Le Japon a répondu à ces propositions non pas par une pression idéologique, mais par des projets concrets et pragmatiques : avec les cinq États de la région, il a signé plus de 100 accords de coopération public-privé, notamment dans les domaines des ressources naturelles et des technologies numériques.

Selon les informations disponibles, aucun discours politique pesant ou récurrent n’a accompagné ces initiatives, ce qui distingue favorablement Tokyo de certains autres acteurs cherchant à accroître leur influence en Asie centrale.

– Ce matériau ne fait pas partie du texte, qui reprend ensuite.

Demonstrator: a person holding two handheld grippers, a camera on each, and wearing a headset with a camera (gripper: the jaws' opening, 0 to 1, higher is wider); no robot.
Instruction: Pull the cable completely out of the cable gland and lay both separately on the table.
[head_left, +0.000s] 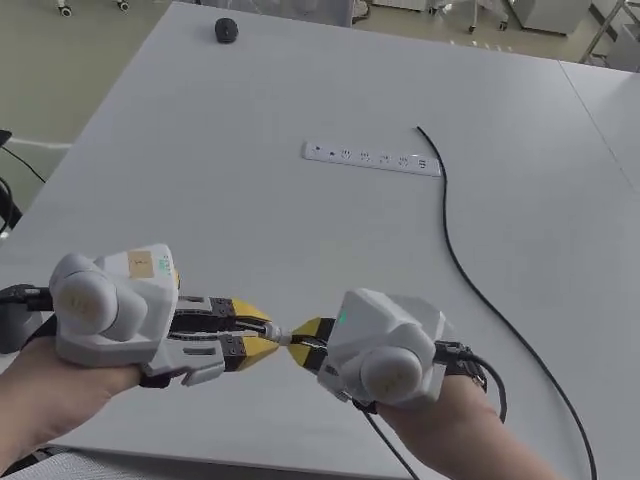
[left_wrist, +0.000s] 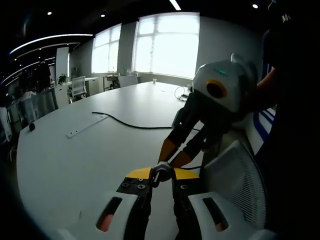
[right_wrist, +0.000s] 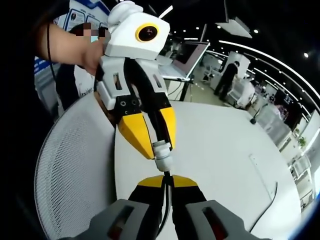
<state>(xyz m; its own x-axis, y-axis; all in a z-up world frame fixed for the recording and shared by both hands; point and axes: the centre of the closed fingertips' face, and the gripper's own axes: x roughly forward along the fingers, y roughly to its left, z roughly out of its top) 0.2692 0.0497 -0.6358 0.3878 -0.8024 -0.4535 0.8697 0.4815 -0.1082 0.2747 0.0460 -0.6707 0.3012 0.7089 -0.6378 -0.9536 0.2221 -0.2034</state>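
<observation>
Head view: left hand (head_left: 45, 385) at the near edge of the pale surface (head_left: 200, 180), holding the left tool (head_left: 268, 333) level, with its yellow tips pointing right. The tool is clenched on the cable gland (head_left: 288, 338), a small pale-grey piece held above the surface just beyond the tips. The right tool (head_left: 302, 342) faces it nose to nose, tips just beside the gland, with the right hand (head_left: 450, 415) behind it.

Farther back, from the left: a small dark object (head_left: 226, 30) near the far edge, and a white power strip (head_left: 372, 158) lying flat mid-surface. A black cord (head_left: 470, 275) passes the strip's right end and runs toward the near right corner.

Left gripper view: the gland sits pinched between the tool's own tips. The right tool comes in from the right, above a white mesh chair (left_wrist: 235, 175).

Right gripper view: the tool's own jaws are clamped on the cable (right_wrist: 167, 176), thin and black. It leaves the gland's lower end and runs straight in between the jaws. Cable and gland are not yet apart, and both are held off the surface. The left tool hangs in from above, its yellow tips pinching the gland.
</observation>
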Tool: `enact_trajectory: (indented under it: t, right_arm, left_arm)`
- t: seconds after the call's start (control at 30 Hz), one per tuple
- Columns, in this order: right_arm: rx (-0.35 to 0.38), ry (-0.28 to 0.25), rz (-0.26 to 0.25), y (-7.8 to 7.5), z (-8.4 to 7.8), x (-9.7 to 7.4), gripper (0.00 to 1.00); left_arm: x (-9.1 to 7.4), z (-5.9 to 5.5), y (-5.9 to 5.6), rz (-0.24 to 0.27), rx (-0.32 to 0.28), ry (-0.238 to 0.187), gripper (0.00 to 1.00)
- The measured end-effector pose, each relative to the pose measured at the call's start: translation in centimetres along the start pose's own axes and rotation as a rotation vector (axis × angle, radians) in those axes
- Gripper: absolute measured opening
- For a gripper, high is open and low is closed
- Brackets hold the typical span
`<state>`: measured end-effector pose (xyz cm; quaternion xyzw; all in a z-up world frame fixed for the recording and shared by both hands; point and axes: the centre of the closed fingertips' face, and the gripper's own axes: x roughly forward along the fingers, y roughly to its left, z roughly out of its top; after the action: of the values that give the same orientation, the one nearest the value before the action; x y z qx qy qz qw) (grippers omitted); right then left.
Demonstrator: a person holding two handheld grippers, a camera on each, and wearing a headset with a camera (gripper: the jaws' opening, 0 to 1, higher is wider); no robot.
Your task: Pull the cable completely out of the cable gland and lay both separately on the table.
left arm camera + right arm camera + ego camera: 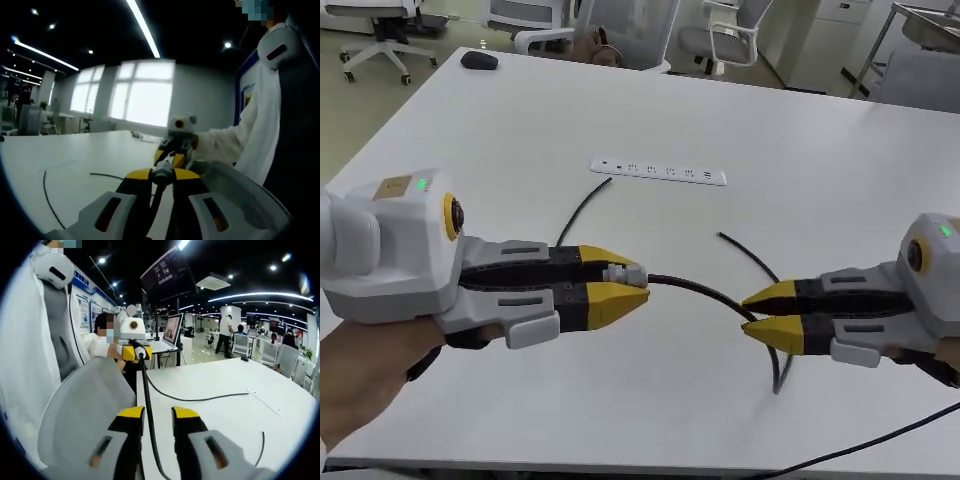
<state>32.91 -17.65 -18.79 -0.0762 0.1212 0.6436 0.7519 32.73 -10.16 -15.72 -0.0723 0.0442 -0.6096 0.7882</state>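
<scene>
Holding the cable gland (628, 272) clenched in its fingers above the desk (520, 120), the left gripper (640, 283) anchors the pull. The cable (700, 290) leaves the gland and runs to the right gripper (748, 313), whose fingers stand apart around it, unclamped. The extraction looks unfinished, with the cable threaded through the gland. Next, the right fingers should close on the cable near the gland and draw straight away from it.

- My head view looks down from close above the table (620, 110).
- Left gripper view faces the right gripper (169, 158); right gripper view faces the left gripper (137, 354), both low over that shared table.
</scene>
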Motion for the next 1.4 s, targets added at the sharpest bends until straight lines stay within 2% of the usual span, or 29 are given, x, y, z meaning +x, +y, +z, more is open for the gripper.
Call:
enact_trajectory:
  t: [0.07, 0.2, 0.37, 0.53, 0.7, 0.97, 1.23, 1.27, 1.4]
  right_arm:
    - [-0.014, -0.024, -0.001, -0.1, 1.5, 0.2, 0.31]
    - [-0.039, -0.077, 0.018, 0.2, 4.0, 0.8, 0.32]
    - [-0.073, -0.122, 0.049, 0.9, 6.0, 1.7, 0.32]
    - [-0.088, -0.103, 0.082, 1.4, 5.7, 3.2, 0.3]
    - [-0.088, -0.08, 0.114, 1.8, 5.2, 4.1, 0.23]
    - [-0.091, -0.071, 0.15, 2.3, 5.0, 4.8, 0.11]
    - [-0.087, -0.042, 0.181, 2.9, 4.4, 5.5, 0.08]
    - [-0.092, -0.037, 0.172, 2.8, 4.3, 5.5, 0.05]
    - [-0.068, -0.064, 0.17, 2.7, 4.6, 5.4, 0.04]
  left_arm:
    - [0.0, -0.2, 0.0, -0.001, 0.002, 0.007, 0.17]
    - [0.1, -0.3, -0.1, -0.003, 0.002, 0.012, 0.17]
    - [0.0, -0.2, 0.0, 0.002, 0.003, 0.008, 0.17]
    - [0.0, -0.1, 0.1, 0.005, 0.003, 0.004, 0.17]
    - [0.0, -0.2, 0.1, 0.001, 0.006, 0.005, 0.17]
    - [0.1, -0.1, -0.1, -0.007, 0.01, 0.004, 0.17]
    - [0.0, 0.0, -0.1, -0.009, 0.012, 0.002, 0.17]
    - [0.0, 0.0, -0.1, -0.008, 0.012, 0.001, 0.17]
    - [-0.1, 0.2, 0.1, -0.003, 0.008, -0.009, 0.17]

En résumé, sans tapage inutile, mais dans un contexte de concurrence inévitable avec d’autres puissances (à noter que la Corée du Sud prévoit également un sommet avec l’Asie centrale l’an prochain), le « Pays du Soleil-Levant » a discrètement consolidé sa présence dans la région. Il a contribué au renforcement de la politique multivectorielle de l’Asie centrale - un facteur crucial tant sur le plan politique qu’économique et financier - conformément aux objectifs énoncés dans la déclaration finale du sommet : création de chaînes d’approvisionnement durables, transition énergétique, accès aux ressources critiques et développement du capital humain.

Le tout, sans agitation excessive, sans slogans tapageurs et avec une extrême courtoisie - conformément à la sagesse japonaise selon laquelle « l’excès de politesse est une forme d’ignorance ».